— Instructions for the task —
Within the data that follows, set down exactly the lines from the one containing "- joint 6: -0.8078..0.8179" through the one containing "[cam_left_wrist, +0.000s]", both ends included.

[Stored entries]
◆ ◆ ◆

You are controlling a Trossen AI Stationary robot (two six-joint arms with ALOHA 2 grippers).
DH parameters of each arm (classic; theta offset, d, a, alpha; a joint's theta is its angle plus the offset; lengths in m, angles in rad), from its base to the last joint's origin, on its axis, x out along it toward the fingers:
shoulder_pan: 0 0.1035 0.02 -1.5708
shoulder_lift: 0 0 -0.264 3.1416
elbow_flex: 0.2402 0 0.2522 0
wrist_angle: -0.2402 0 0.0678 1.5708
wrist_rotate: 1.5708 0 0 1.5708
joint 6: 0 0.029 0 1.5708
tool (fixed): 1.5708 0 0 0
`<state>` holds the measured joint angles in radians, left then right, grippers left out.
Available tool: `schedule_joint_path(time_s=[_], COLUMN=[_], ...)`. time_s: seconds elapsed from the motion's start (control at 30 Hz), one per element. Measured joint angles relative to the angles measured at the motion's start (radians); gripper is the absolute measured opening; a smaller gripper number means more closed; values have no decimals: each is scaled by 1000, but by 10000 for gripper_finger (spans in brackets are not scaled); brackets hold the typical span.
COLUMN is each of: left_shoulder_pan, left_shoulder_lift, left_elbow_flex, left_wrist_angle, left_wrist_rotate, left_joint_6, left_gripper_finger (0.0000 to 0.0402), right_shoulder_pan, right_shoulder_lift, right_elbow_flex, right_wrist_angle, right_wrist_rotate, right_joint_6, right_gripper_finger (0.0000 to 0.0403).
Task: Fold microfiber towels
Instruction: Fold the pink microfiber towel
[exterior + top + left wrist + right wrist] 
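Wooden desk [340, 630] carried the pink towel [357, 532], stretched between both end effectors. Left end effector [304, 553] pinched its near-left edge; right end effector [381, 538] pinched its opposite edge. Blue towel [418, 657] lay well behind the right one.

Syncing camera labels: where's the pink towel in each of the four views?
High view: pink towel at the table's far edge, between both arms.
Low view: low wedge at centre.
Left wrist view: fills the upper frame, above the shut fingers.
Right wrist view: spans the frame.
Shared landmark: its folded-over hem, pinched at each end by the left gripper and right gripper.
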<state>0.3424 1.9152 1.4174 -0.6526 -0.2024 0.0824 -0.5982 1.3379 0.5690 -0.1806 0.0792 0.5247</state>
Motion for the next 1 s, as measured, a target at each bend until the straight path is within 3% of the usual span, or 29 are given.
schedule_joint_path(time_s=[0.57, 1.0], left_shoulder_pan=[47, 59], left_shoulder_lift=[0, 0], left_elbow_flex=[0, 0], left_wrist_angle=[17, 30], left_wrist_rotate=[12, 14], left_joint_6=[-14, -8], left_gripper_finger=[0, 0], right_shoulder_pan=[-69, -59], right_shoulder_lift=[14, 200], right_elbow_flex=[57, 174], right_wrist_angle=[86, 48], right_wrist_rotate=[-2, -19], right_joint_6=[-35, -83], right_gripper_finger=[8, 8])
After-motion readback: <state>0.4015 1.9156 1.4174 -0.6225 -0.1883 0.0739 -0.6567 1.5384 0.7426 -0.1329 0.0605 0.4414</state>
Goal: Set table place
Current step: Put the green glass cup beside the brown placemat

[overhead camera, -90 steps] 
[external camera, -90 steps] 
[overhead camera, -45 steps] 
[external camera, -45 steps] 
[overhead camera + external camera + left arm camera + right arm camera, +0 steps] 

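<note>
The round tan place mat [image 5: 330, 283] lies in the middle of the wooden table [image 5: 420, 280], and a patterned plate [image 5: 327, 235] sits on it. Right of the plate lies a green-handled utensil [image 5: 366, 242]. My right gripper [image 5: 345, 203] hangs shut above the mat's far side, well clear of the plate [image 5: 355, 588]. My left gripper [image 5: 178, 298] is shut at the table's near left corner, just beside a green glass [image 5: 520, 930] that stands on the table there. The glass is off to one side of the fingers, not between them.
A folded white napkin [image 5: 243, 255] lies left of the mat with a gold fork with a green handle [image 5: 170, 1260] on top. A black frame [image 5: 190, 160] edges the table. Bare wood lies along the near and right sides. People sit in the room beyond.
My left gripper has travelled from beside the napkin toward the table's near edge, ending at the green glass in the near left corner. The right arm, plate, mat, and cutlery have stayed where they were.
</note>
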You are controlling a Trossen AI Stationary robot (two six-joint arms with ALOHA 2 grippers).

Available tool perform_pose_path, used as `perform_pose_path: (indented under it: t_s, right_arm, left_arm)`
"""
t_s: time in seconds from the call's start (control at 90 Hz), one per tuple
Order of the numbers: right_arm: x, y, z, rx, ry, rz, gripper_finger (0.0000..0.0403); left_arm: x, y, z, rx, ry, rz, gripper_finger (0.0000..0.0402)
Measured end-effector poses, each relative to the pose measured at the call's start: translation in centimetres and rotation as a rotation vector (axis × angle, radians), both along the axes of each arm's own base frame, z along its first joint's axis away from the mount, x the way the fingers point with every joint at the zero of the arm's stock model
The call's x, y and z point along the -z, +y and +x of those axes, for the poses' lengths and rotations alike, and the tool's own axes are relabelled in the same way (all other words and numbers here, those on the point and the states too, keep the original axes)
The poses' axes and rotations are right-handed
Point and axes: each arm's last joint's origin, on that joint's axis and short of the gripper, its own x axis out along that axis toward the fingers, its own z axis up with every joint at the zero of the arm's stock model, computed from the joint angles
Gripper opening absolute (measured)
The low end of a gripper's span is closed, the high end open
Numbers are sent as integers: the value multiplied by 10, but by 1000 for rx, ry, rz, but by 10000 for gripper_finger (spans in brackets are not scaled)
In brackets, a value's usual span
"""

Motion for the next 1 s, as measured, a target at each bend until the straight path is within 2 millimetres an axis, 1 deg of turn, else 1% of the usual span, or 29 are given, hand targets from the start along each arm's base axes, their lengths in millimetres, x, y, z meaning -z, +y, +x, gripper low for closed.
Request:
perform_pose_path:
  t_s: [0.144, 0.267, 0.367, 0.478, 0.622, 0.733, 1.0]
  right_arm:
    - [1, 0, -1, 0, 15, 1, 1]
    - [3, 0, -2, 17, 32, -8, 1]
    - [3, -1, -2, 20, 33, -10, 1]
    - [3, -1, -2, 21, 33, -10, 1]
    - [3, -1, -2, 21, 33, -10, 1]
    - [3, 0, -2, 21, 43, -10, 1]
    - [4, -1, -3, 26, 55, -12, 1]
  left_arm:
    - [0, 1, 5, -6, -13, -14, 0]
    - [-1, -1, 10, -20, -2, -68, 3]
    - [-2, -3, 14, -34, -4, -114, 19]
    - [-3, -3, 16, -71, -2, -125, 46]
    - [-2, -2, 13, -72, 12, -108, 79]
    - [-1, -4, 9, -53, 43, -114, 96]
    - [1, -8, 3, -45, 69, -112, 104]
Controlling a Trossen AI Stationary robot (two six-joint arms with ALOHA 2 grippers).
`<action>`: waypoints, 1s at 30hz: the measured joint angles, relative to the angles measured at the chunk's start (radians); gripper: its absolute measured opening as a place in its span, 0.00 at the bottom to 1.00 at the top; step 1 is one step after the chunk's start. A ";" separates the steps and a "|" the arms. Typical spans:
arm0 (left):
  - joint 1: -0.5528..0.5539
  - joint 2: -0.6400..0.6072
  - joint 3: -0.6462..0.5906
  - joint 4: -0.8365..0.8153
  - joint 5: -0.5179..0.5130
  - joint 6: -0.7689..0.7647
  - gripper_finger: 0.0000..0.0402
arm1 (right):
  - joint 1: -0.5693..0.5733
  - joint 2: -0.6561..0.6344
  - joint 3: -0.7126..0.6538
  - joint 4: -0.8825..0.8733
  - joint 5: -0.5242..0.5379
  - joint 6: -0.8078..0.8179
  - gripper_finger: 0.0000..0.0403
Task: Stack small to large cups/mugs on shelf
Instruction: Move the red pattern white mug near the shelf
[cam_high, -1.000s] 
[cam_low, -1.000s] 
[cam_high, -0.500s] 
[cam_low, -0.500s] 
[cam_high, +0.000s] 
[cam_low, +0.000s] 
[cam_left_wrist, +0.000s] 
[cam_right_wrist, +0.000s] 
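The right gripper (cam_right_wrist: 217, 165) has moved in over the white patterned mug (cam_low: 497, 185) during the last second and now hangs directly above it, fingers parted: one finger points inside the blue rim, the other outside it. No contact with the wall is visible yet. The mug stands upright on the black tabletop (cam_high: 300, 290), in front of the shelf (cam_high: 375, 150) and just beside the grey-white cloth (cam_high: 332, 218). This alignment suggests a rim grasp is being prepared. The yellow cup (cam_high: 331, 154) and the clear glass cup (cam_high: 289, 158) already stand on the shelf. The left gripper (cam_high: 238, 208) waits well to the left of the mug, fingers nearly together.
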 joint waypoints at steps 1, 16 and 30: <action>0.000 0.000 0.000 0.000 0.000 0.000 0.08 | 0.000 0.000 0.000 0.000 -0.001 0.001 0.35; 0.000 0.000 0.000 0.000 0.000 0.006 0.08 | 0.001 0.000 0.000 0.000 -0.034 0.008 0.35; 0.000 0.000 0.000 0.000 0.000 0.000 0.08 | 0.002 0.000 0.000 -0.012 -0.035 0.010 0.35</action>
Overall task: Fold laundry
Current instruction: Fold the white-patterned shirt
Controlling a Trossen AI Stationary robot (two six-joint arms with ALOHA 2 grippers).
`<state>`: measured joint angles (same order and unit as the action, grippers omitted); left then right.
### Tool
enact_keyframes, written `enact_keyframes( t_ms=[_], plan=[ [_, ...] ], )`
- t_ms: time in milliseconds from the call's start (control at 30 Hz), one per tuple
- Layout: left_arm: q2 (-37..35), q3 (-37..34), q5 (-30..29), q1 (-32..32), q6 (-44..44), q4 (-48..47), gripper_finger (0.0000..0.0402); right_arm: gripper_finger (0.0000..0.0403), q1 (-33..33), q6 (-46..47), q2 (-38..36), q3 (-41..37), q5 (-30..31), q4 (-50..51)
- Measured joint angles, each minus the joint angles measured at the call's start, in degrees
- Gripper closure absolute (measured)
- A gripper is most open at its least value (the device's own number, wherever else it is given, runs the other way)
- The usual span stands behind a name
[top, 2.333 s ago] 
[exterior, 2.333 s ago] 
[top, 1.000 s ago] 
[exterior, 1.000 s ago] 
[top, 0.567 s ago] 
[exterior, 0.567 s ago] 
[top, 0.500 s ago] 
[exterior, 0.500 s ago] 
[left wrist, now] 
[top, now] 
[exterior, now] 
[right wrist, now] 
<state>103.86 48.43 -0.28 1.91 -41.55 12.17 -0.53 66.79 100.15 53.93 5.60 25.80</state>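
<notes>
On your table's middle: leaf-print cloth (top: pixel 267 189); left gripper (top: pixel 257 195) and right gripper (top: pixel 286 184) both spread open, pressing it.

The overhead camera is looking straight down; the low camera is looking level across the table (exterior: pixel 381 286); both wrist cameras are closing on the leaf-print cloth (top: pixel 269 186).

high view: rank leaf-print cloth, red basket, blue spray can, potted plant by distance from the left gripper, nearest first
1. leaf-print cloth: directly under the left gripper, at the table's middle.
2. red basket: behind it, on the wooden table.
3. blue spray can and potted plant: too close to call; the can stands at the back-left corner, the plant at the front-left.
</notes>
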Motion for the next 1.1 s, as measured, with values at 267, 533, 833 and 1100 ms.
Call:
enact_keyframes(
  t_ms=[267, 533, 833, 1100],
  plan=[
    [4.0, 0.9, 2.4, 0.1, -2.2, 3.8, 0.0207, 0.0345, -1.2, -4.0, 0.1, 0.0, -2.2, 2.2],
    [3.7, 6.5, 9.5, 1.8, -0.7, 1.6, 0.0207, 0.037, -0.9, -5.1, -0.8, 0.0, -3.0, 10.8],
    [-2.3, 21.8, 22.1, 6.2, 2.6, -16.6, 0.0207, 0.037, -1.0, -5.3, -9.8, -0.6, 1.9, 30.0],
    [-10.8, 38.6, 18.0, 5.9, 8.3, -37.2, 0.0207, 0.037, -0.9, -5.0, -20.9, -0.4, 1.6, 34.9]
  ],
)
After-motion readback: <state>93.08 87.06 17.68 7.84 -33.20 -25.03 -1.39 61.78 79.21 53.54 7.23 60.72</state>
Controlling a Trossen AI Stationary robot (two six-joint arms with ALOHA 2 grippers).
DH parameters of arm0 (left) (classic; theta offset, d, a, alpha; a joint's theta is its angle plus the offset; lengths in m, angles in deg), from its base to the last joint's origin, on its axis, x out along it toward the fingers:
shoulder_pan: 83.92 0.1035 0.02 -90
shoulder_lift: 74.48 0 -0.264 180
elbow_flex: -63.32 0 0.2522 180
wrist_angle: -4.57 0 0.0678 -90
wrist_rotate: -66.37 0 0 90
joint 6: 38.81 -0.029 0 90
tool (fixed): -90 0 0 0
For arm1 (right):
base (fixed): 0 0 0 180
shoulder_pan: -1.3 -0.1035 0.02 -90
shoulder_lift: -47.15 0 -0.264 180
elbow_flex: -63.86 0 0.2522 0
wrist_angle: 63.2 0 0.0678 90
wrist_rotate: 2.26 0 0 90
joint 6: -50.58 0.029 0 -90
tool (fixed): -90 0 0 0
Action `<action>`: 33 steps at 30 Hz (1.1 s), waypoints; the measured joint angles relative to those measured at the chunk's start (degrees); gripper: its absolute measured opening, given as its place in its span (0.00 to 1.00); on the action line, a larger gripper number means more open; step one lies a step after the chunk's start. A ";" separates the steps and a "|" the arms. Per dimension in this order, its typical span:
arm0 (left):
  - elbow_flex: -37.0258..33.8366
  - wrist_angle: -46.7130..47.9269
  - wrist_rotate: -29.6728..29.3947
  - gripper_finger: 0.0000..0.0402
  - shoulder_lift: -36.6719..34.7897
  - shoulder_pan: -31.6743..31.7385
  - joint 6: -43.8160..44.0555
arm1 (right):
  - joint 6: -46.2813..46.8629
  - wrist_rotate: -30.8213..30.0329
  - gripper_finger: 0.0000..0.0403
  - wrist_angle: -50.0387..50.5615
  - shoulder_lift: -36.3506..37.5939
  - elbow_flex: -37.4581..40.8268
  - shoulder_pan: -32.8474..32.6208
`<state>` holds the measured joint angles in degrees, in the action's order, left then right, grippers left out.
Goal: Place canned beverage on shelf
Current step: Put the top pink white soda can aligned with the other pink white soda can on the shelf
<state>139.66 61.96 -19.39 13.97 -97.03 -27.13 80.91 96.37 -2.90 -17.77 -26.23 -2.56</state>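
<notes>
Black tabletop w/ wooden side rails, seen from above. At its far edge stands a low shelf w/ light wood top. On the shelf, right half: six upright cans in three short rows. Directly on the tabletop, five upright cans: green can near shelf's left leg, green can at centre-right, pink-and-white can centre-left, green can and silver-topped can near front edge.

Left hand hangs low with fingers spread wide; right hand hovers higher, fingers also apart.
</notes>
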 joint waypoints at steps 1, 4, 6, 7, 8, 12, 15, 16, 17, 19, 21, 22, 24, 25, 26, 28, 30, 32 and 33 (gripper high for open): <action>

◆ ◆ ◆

— Answer section —
  - joint 6: -0.8078..0.8179
  - gripper_finger: 0.0000..0.0403
Task: Stack small to large cups/mugs on shelf
Instruction: Move the red pattern white mug near the shelf
[cam_high, -1.000s] 
[cam_low, -1.000s] 
[cam_high, -0.500s] 
[cam_low, -0.500s] 
[cam_high, +0.000s] 
[cam_low, +0.000s] 
[cam_left_wrist, +0.000s] 

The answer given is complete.